Scoping out a C++ HTML5 parser

2010-10-21T17:04:59Z

Henri Sivonen: the idea is the have a library that does HTML5 parsing and is API-compatible with libxml2

I do quite a bit of HTML-scraping (example: output). Lately my tool of choice is Nokogiri. Is based on libxml2, which does a good job on reasonably well-formed HTML. I decided to run it against the html5 tokenizer and tree-construction tests.
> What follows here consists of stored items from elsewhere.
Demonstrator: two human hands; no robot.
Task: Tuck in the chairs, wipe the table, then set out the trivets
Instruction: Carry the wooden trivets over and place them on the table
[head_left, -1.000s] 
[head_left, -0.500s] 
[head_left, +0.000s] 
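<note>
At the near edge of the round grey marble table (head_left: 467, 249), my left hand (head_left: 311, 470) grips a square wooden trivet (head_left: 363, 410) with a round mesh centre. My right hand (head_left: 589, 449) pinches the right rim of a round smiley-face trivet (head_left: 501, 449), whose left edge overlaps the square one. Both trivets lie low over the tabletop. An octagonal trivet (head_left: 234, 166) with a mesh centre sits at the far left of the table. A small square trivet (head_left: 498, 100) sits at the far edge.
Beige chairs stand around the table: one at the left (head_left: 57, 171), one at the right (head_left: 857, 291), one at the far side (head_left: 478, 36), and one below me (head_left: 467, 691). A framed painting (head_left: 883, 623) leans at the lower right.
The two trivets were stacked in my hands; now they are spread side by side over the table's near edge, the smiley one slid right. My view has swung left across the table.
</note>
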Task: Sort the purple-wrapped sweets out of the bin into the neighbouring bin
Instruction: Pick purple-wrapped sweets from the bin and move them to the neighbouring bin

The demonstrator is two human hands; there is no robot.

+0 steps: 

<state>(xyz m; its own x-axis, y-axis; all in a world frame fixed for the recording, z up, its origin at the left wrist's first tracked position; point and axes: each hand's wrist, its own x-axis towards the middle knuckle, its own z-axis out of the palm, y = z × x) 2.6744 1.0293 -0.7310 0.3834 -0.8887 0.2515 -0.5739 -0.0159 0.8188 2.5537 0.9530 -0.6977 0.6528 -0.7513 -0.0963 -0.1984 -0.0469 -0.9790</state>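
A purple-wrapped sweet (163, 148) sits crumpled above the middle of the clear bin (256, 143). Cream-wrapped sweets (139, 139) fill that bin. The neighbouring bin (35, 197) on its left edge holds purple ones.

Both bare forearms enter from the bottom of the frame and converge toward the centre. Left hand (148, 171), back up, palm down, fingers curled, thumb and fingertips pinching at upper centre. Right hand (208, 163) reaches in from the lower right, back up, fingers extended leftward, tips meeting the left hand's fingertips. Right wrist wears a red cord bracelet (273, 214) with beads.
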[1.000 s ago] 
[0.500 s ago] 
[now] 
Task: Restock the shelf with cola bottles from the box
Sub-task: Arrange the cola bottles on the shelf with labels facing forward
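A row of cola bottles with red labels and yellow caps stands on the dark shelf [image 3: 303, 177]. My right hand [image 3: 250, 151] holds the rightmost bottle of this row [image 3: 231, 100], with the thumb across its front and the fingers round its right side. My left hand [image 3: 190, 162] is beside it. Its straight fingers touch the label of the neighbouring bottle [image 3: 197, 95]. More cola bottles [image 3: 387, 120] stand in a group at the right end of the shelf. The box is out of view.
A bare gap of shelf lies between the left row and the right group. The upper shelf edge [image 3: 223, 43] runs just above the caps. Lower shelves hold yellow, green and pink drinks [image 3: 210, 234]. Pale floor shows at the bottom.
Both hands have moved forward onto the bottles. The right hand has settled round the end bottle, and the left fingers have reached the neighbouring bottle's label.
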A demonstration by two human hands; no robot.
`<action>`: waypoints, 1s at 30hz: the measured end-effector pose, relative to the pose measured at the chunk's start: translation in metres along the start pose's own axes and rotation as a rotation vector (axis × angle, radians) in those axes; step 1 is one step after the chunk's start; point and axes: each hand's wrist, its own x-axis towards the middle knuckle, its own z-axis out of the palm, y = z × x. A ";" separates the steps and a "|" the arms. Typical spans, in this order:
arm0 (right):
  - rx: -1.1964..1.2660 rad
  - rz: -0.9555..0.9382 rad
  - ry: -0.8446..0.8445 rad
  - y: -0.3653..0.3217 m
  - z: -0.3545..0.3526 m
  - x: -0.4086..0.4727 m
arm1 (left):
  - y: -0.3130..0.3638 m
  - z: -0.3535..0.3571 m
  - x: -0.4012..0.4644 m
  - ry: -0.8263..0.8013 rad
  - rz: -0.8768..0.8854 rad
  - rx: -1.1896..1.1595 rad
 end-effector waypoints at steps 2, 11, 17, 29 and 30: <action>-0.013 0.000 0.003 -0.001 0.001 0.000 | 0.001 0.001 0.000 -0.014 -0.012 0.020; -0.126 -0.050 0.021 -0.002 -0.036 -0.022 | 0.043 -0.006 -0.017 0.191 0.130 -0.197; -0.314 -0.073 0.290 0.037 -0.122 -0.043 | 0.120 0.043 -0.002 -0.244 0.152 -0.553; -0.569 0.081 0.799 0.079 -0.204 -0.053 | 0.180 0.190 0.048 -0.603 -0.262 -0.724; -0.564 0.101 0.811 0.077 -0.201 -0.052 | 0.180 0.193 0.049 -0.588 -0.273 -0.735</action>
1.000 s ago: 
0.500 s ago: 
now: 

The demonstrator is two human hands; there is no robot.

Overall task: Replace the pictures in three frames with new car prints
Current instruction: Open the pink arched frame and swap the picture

For the tokenizer tests, I walked the resulting tree to infer what the tokens might have been, and I didn’t worry about reporting of ParseErrors. This means that there may be automatic actions (such as closing of elements) which will be reported when there wasn’t any token that caused such to happen. Additionally, while I normally parsed each string as a fragment, Nokogiri wouldn’t accept a DOCTYPE in a fragment, so I used the full HTML parser when a DOCTYPE is present. Long story short: while there were plenty of differences, not all of them are significant.

Similar story for the tree tests: I didn’t worry about the DOCTYPE differences, and I didn’t worry about missing empty head elements (Nokogiri only adds this element when necessary which would have resulted in a lot more failures). Therefore, in this case the differences don’t quite tell the whole story.

My conclusion is that libxml2’s HTML parser is far from HTML5 compliant — not that it ever claimed to be. I’m just verifying that there indeed is a hole for which the library that Henri is starting the initial work to scope out would fill.